[Task details]
Give every line of the material back exactly, images removed.

[Source material]
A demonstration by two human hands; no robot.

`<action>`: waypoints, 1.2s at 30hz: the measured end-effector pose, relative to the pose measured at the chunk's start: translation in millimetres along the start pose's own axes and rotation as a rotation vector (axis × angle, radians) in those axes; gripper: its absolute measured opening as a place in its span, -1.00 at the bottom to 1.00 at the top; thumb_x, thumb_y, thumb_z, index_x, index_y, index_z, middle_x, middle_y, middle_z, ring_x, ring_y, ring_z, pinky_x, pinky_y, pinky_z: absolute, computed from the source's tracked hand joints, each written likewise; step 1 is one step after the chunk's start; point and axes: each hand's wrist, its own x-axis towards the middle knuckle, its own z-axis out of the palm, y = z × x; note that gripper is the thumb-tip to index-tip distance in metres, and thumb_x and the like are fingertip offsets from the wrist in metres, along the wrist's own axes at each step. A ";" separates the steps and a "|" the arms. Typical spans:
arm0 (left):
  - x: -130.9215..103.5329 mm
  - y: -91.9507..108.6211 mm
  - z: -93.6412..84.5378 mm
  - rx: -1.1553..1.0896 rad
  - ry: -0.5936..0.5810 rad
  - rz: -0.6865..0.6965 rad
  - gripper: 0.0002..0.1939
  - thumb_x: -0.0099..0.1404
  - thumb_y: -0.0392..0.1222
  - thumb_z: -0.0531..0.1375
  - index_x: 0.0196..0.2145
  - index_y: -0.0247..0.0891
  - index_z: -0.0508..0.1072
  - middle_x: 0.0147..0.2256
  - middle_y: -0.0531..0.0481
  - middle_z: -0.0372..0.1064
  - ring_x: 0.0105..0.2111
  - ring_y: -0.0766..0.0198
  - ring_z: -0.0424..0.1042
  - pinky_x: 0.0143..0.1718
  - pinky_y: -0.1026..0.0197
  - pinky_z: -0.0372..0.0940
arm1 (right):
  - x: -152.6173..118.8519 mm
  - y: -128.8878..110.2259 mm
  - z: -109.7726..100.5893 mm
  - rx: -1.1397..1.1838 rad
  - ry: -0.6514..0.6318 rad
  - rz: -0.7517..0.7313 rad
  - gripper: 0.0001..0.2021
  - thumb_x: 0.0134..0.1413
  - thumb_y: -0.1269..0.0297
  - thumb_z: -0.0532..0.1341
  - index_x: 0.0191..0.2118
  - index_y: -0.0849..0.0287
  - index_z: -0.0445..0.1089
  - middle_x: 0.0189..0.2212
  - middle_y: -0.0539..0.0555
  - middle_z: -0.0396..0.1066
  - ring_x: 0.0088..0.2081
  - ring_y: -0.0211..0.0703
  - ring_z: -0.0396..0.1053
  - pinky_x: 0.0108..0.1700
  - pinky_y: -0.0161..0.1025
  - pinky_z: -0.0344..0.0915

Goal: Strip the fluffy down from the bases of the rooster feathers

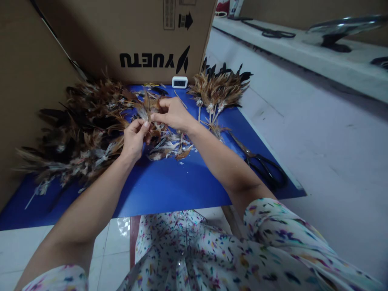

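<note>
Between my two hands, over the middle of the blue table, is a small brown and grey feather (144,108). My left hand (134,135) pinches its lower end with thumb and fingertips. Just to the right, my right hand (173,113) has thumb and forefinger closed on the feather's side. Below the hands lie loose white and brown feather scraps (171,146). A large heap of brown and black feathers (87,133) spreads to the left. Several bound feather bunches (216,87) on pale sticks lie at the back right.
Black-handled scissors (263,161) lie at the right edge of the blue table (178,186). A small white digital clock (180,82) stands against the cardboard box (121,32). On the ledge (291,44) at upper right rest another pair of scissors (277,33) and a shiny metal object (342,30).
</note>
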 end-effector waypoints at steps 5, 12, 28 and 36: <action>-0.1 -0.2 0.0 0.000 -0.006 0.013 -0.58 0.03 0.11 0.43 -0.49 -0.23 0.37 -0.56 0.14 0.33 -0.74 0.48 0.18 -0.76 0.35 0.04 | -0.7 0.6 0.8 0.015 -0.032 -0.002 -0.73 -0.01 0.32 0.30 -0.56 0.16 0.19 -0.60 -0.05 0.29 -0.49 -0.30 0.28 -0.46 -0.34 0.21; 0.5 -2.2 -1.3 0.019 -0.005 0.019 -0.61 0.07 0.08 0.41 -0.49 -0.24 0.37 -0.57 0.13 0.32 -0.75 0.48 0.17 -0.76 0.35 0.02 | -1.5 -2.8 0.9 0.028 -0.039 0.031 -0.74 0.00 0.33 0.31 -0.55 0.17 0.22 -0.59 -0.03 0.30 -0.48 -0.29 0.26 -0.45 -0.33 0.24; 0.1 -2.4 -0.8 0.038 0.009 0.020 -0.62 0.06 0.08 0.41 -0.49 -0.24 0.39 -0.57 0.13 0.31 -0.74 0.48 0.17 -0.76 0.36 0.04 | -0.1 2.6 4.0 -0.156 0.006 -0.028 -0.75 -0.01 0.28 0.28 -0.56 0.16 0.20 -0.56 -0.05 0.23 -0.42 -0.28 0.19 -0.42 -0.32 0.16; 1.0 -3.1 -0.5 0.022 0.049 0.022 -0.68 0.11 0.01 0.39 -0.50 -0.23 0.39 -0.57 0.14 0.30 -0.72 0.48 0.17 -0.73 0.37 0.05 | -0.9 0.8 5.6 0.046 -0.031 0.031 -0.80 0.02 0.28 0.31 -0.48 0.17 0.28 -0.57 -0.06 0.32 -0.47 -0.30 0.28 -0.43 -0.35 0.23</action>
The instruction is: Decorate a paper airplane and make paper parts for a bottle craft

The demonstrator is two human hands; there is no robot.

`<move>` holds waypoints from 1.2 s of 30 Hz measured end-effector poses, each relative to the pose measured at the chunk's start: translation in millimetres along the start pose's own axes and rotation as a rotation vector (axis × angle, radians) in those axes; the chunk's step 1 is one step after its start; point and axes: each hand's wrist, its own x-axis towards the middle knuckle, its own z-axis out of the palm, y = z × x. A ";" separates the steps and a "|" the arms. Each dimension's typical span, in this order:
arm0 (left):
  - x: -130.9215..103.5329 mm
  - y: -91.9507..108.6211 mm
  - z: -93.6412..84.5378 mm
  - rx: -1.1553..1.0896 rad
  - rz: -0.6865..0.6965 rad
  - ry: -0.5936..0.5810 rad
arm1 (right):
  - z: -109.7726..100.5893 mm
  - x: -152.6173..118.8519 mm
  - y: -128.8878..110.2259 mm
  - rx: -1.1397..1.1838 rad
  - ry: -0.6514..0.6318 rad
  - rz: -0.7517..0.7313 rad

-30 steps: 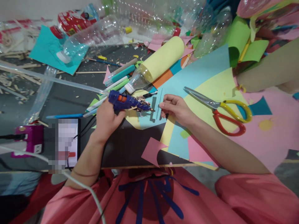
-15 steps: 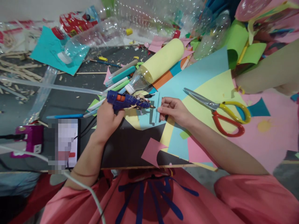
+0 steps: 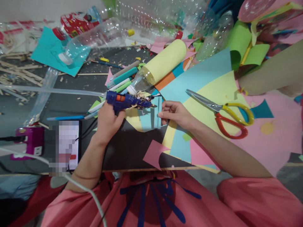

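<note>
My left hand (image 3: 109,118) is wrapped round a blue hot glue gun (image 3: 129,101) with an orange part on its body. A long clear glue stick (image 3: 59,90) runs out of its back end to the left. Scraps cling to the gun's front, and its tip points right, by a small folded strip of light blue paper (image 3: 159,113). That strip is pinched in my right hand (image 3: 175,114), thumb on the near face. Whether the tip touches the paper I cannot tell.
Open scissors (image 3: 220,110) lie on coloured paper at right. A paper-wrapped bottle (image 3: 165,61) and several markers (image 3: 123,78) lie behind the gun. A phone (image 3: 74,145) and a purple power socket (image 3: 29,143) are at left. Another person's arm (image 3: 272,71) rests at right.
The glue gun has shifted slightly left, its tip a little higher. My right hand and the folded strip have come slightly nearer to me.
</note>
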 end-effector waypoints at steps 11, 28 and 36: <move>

[Answer below]
A demonstration by two human hands; no robot.

`<action>`: waypoints, 1.2s at 30hz: the measured end-effector pose, relative to the pose measured at the chunk's start: translation in millimetres along the start pose's own axes and rotation as a rotation vector (axis × angle, radians) in those axes; gripper: its absolute measured opening as a place in its span, -1.00 at the bottom to 1.00 at the top; thumb_x, thumb_y, thumb_z, index_x, index_y, index_z, middle_x, middle_y, middle_z, ring_x, ring_y, ring_z, pinky_x, pinky_y, pinky_z: absolute, computed from the source's tracked hand joints, each written likewise; step 1 is one step after the chunk's start; point and axes: each hand's wrist, its own x-axis towards the middle knuckle, its own z-axis out of the palm, y = z × x; note that gripper is the thumb-tip to index-tip distance in metres, and thumb_x and the like are fingertip offsets from the wrist in metres, along the wrist's own axes at each step. A ";" separates the steps and a "|" the arms. Typical spans:
arm0 (left):
  - x: -130.9215..103.5329 mm
  - y: -91.9507..108.6211 mm
  - z: -93.6412..84.5378 mm
  - rx: -1.1553..1.0896 rad
  - ry: -0.5936..0.5810 rad
  - rz: -0.6865..0.6965 rad
  - gripper: 0.0002..0.1939
  - thumb_x: -0.0099..0.1404
  - thumb_y: -0.0392..0.1222
  - thumb_z: -0.0531..0.1375
  - index_x: 0.0196..0.2145
  - index_y: -0.0247..0.0891
  - index_z: -0.0508..0.1072
  - middle_x: 0.0147..0.2256
  - middle_y: -0.0531..0.0481
  - middle_z: -0.0372..0.1064
  - ring_x: 0.0105..0.2111
  - ring_y: -0.0766..0.0198
  - ring_z: -0.0424..0.1042
  - pinky_x: 0.0143..0.1718
  - pinky_y: -0.1026..0.0197
  - pinky_z: -0.0372..0.0940
arm1 (right):
  - x: -152.6173..118.8519 mm
  - y: -128.8878..110.2259 mm
  - z: -109.7726..100.5893 mm
  - rx: -1.1397..1.1838 rad
  - ry: -0.6514..0.6318 rad
  - rz: -0.7517..0.7313 rad
  - gripper: 0.0001..0.2021
  - thumb_x: 0.0134..0.1413
  - thumb_y: -0.1269..0.0297
  - thumb_z: -0.0532..0.1341
  - index_x: 0.0191..0.2118
  - index_y: -0.0849..0.0287
  - index_z: -0.0445..0.1089
  - middle_x: 0.0189..0.2212
  - middle_y: -0.0539..0.0555
  - middle_z: -0.0396..0.1066
  - ring_x: 0.0088..0.2081
  - ring_y: -0.0211..0.0703
  - ring_z: -0.0396..0.1053
  - pinky_x: 0.0108..0.1700
  - pinky_y: -0.0161..0.1025
  - pinky_z: -0.0344..0.0915

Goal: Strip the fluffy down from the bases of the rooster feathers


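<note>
Between my two hands, over the middle of the blue table, is a small brown and grey feather (144,108). My left hand (134,135) pinches its lower end with thumb and fingertips. Just to the right, my right hand (173,113) has thumb and forefinger closed on the feather's side. Below the hands lie loose white and brown feather scraps (171,146). A large heap of brown and black feathers (87,133) spreads to the left. Several bound feather bunches (216,87) on pale sticks lie at the back right.
Black-handled scissors (263,161) lie at the right edge of the blue table (178,186). A small white digital clock (180,82) stands against the cardboard box (121,32). On the ledge (291,44) at upper right rest another pair of scissors (277,33) and a shiny metal object (342,30).
</note>
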 end-effector waypoints at steps 5, 12, 28 and 36: <action>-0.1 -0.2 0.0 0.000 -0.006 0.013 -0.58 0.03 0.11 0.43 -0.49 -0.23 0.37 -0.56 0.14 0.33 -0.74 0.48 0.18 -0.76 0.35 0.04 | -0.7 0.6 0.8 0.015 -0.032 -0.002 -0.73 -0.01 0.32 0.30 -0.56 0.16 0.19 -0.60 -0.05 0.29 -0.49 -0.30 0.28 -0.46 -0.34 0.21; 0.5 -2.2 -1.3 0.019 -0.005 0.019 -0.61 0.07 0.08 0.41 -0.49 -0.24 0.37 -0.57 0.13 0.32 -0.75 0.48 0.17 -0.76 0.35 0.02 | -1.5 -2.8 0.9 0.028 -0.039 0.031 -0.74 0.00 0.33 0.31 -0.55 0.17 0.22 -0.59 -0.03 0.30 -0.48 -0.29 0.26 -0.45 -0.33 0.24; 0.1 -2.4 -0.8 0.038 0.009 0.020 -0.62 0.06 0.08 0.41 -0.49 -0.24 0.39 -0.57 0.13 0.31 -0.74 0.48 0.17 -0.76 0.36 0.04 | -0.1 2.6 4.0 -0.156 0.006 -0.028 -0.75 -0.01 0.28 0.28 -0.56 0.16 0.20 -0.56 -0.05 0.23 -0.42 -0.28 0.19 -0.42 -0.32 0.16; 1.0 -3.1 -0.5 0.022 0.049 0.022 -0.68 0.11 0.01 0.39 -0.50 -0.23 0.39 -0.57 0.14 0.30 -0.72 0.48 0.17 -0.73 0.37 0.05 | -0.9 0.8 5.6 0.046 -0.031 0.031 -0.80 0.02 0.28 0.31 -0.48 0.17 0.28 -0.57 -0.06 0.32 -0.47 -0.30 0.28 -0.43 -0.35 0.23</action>
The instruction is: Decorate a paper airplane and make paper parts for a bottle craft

The demonstrator is two human hands; there is no robot.

`<move>` holds waypoints from 1.2 s of 30 Hz measured end-effector poses, each relative to the pose measured at the chunk's start: translation in millimetres along the start pose's own axes and rotation as a rotation vector (axis × angle, radians) in those axes; the chunk's step 1 is one step after its start; point and axes: each hand's wrist, its own x-axis towards the middle knuckle, its own z-axis out of the palm, y = z × x. A ";" separates the steps and a "|" the arms. Each dimension's typical span, in this order:
arm0 (left):
  - x: -130.9215..103.5329 mm
  - y: -91.9507..108.6211 mm
  - z: -93.6412..84.5378 mm
  - rx: -1.1553..1.0896 rad
  - rz: -0.6865..0.6965 rad
  - ry: -0.5936..0.5810 rad
arm1 (right):
  - z: -109.7726..100.5893 mm
  - x: -152.6173..118.8519 mm
  - y: -128.8878..110.2259 mm
  - rx: -1.1397..1.1838 rad
  - ry: -0.6514..0.6318 rad
  - rz: -0.7517..0.7313 rad

-30 steps: 
-15 steps: 
+0 steps: 

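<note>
My left hand (image 3: 109,118) is wrapped round a blue hot glue gun (image 3: 129,101) with an orange part on its body. A long clear glue stick (image 3: 59,90) runs out of its back end to the left. Scraps cling to the gun's front, and its tip points right, by a small folded strip of light blue paper (image 3: 159,113). That strip is pinched in my right hand (image 3: 175,114), thumb on the near face. Whether the tip touches the paper I cannot tell.
Open scissors (image 3: 220,110) lie on coloured paper at right. A paper-wrapped bottle (image 3: 165,61) and several markers (image 3: 123,78) lie behind the gun. A phone (image 3: 74,145) and a purple power socket (image 3: 29,143) are at left. Another person's arm (image 3: 272,71) rests at right.
The glue gun has shifted slightly left, its tip a little higher. My right hand and the folded strip have come slightly nearer to me.
</note>
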 end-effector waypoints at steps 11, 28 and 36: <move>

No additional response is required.